From the Abstract to the Chaotic?
"Designing a planet and associated environment is relatively simple once you have the right parametric equation set and activate the set with a dynamically changing iteration formula. The energy to drive the transformations is built right into the format used to generate the host universe so one merely needs to start up the process and it will unfold mysteriously, wondrously, and unexpectedly in beauty never before brought into manifestation . . ." (see thumbnail at right)
Well, oops, I think I got a bit ahead of myself there! I should have started with a simple insect or bird, then . . but wait, first I need to show you how this all starts. The beginnings of this almost magical branch of mathematics, called fractal geometry, happened with the discovery of what we now call the Mandelbrot Set. The Set was named after Benoit Mandelbrot, who produced the first computer-generated image of it in 1979. The equation and iteration thereof is quite simple: z=z*z+c, where c is a complex number and z starts at 0 (zero). This equation is calculated and the result returned to the equation and recalculated (reiterated) repeatedly to determine the mathematical parameters of the Set and also to graph the resulting image. All results that are equal to or less than 2 after a very large number of iterations are considered to be part of the Set (represented by the aqua colored area in the image below).

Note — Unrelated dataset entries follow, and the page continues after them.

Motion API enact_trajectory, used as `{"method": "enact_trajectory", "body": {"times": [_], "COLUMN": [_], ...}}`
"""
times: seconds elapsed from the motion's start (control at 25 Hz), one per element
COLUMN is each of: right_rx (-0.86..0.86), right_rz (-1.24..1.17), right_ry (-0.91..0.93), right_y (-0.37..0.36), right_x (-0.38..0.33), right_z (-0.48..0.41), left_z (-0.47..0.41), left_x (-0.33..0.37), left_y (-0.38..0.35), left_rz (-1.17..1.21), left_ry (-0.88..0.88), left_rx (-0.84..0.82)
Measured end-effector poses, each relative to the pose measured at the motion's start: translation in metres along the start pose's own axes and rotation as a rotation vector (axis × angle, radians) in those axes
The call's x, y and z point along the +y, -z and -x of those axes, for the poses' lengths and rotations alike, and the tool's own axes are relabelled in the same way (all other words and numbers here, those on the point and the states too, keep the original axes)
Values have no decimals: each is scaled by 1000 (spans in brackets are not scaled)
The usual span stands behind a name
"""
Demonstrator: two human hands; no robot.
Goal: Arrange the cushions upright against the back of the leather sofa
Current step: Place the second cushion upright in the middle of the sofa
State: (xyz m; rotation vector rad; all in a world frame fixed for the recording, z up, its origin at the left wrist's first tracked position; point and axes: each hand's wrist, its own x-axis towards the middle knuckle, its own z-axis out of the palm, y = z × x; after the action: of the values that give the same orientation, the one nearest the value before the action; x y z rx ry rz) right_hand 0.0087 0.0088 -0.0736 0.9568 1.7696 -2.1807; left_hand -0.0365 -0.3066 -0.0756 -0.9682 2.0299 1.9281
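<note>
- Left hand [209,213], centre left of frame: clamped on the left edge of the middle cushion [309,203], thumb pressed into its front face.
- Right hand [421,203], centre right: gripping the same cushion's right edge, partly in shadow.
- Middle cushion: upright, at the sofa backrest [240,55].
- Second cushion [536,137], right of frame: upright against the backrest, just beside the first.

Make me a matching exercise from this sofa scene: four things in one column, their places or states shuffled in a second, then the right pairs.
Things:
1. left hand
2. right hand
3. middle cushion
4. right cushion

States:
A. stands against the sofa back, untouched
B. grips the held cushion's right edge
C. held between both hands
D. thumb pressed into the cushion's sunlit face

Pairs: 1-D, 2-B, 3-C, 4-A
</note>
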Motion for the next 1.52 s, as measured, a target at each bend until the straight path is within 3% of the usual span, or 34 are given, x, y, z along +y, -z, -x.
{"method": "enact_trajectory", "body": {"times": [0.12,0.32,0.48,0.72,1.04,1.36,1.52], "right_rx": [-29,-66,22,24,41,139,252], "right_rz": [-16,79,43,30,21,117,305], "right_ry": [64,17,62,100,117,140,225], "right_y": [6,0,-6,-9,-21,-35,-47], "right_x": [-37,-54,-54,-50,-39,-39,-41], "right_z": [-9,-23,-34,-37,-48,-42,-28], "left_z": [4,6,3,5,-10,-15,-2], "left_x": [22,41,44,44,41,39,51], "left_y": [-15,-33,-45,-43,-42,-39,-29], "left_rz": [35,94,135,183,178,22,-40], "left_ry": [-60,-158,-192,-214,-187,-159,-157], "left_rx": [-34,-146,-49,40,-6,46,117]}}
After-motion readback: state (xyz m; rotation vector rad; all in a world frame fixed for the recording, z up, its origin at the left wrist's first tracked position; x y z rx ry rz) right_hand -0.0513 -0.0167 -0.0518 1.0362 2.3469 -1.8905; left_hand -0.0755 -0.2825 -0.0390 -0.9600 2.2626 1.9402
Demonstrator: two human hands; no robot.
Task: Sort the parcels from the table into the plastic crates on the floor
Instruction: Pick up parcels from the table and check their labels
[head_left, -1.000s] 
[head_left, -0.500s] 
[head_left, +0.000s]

When computed and the results are displayed on your computer monitor, the Set yields the familar "spiny pear" image that is devilishly complex in spite of apparent simplicity (see image at left). With today's computers, anyone can iterate the Mandelbrot Set into the familiar fractal image. With the right program, you can use it to sample concepts such as infinity in full color graphic detail. The study of this Set, along with other fractals, has given rise to what is known as "chaos theory".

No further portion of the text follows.